## TO DO
Scan the data below. Pull out each line where "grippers" occurs.

## RECORDED DATA
'''
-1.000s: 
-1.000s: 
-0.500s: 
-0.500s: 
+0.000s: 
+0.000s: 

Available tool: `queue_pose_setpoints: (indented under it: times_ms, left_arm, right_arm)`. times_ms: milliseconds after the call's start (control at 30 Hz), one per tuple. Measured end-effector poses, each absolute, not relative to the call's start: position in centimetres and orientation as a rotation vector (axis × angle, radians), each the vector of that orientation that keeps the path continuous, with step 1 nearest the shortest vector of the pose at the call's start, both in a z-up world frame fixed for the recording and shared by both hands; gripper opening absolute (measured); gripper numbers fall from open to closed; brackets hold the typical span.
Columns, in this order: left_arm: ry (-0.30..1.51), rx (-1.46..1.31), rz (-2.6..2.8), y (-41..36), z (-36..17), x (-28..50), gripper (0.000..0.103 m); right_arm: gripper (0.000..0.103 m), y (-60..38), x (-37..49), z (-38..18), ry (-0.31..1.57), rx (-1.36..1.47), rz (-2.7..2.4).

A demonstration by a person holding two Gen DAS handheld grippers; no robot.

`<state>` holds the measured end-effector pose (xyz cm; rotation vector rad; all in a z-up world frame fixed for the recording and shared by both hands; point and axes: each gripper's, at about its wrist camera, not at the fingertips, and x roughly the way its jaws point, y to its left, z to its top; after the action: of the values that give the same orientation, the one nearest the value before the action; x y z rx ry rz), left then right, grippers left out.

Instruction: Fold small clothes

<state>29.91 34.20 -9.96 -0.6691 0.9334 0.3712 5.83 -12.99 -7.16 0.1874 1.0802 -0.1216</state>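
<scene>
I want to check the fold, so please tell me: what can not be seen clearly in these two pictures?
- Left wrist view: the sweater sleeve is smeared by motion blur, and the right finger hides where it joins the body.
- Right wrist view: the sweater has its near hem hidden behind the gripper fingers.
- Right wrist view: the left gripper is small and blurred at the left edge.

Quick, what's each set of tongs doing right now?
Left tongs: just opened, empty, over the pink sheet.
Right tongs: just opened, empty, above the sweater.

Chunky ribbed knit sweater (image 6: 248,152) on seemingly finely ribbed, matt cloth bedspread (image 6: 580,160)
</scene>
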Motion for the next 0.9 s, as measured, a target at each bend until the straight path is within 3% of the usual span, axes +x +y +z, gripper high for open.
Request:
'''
## RESPONSE BOX
A demonstration by a person holding two Gen DAS handheld grippers; no robot.
`<state>` holds the measured end-effector pose (xyz cm; rotation vector rad; all in a z-up world frame fixed for the recording and shared by both hands; point and axes: each gripper's, at about its wrist camera, not at the fingertips, and x roughly the way its jaws point, y to its left, z to its top; after the action: of the values that give the same orientation, the one nearest the value before the action; x y z rx ry rz), left then right, grippers left out.

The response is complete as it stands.